## Task brief
Please copy exactly the lines that run from the start of the entries to the line containing "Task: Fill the", inclusive.

## Dataset excerpts
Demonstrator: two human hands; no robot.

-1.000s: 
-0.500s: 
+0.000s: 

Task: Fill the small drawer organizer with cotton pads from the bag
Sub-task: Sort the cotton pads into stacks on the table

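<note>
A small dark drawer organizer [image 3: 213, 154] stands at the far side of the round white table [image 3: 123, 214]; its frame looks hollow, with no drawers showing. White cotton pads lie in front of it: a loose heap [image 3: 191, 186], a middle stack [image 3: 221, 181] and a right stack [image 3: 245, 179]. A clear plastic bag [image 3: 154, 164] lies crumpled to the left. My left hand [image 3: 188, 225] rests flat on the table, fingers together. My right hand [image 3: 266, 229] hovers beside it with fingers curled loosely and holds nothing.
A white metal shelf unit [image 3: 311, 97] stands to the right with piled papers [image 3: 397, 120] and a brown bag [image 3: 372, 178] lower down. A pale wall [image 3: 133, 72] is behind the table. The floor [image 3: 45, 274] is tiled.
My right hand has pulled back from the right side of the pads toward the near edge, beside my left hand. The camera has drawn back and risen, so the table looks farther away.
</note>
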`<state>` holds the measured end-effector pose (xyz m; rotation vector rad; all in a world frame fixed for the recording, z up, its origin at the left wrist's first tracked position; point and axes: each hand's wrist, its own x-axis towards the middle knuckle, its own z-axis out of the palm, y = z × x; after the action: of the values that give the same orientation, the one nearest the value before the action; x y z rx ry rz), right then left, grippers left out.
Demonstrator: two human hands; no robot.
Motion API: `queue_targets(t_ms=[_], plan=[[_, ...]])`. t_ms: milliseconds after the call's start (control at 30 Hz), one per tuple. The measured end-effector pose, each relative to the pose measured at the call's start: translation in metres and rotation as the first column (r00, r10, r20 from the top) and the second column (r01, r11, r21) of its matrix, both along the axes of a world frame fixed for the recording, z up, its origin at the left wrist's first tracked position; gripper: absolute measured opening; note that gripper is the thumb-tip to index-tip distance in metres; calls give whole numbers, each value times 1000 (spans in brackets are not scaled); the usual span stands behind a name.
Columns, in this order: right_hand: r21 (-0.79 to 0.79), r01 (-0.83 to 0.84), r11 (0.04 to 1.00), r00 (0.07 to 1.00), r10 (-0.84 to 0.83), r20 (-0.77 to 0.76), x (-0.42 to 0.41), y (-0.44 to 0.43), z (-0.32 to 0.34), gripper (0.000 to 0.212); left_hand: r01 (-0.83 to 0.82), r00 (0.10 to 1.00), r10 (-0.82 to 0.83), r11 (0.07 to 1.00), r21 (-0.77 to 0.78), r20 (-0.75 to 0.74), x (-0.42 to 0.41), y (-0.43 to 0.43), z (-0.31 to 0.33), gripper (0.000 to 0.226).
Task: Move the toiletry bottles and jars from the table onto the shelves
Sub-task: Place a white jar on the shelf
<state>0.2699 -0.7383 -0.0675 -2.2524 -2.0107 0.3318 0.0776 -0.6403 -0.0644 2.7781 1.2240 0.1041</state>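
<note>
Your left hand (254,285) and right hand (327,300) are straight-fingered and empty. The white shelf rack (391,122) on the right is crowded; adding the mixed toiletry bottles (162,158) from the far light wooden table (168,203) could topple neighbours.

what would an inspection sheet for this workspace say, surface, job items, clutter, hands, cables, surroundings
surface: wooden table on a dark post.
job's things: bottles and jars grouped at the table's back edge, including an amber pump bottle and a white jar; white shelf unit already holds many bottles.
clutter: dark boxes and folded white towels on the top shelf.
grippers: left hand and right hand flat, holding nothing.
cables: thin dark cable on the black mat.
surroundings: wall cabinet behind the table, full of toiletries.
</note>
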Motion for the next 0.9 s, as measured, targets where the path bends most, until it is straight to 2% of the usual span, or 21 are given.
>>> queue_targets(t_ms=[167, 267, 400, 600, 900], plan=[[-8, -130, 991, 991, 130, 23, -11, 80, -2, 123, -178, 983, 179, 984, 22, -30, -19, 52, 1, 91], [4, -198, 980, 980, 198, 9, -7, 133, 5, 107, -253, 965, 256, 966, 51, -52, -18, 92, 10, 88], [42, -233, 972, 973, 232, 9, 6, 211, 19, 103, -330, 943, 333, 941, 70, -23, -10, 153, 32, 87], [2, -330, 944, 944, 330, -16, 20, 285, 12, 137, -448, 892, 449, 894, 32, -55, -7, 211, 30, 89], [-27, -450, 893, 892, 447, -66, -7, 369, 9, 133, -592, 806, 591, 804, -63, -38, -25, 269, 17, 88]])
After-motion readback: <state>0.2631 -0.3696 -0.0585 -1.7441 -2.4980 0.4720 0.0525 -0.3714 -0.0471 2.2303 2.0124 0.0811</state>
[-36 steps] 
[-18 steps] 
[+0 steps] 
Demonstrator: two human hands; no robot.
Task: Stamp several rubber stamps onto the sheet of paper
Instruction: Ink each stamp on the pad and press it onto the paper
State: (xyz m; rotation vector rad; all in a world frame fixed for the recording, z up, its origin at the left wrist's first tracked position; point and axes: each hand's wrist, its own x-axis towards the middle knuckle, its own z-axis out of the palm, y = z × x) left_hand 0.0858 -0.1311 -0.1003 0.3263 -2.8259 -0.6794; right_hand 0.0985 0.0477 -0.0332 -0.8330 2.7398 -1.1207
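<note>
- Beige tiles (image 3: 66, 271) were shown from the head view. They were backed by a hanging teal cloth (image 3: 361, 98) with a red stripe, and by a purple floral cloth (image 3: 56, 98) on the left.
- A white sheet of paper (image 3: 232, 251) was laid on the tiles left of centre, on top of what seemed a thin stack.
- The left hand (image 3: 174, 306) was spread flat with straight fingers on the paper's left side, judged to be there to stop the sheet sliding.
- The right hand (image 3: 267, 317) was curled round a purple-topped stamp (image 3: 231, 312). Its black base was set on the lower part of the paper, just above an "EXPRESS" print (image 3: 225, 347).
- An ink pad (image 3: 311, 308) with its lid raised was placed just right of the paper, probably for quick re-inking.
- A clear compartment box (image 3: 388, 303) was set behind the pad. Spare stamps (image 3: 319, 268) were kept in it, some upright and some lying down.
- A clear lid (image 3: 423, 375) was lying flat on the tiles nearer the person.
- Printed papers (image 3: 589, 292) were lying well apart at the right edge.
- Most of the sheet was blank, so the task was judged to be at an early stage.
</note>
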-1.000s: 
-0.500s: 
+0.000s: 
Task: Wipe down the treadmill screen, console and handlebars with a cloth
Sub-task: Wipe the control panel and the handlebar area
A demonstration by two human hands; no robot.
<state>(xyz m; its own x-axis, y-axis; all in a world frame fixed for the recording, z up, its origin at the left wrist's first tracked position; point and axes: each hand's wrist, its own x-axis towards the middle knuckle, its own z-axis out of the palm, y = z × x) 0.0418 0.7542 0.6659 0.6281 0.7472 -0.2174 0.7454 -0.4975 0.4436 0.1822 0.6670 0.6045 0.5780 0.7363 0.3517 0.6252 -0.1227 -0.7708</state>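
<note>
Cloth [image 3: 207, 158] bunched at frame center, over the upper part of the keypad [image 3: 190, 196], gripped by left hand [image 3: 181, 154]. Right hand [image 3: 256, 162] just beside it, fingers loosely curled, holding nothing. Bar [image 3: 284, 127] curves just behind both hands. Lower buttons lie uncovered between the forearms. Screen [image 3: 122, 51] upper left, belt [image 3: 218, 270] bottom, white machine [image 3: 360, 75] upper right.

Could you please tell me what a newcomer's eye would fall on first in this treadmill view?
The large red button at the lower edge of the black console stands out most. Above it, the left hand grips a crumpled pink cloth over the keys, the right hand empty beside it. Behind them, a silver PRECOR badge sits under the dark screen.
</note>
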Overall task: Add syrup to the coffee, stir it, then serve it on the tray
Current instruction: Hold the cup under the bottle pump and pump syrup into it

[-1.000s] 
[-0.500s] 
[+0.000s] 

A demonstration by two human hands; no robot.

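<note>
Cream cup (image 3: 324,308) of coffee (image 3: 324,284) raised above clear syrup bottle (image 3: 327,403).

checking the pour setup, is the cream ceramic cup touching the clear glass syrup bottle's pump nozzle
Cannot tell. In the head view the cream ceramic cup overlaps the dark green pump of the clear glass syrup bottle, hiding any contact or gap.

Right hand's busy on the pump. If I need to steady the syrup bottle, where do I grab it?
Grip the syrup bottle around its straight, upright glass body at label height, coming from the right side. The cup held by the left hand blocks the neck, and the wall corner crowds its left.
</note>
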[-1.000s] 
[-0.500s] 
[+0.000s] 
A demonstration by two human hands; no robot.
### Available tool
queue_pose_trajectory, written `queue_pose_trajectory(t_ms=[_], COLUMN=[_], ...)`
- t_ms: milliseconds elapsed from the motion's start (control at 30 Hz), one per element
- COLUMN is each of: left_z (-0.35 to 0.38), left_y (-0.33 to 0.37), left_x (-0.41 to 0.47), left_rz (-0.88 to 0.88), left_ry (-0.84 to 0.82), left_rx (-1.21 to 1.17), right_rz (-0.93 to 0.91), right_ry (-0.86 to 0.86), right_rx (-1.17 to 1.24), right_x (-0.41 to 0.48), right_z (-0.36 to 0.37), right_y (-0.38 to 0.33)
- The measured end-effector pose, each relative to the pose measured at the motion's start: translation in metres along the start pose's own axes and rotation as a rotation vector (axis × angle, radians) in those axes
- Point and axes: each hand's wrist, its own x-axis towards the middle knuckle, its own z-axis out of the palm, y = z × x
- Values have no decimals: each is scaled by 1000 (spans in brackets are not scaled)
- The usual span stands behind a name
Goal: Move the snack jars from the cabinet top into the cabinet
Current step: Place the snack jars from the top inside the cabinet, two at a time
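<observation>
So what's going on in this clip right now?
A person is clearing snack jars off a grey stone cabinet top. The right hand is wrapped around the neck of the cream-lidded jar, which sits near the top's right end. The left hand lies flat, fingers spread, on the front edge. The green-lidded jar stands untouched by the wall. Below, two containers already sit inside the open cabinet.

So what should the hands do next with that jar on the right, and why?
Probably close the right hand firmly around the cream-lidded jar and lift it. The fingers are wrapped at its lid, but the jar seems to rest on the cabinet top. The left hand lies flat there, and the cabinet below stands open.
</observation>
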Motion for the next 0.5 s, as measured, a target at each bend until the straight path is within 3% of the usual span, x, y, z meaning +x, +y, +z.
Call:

## Task solution
Demonstrator: two human hands; no robot.

-1.000s: 
-0.500s: 
+0.000s: 

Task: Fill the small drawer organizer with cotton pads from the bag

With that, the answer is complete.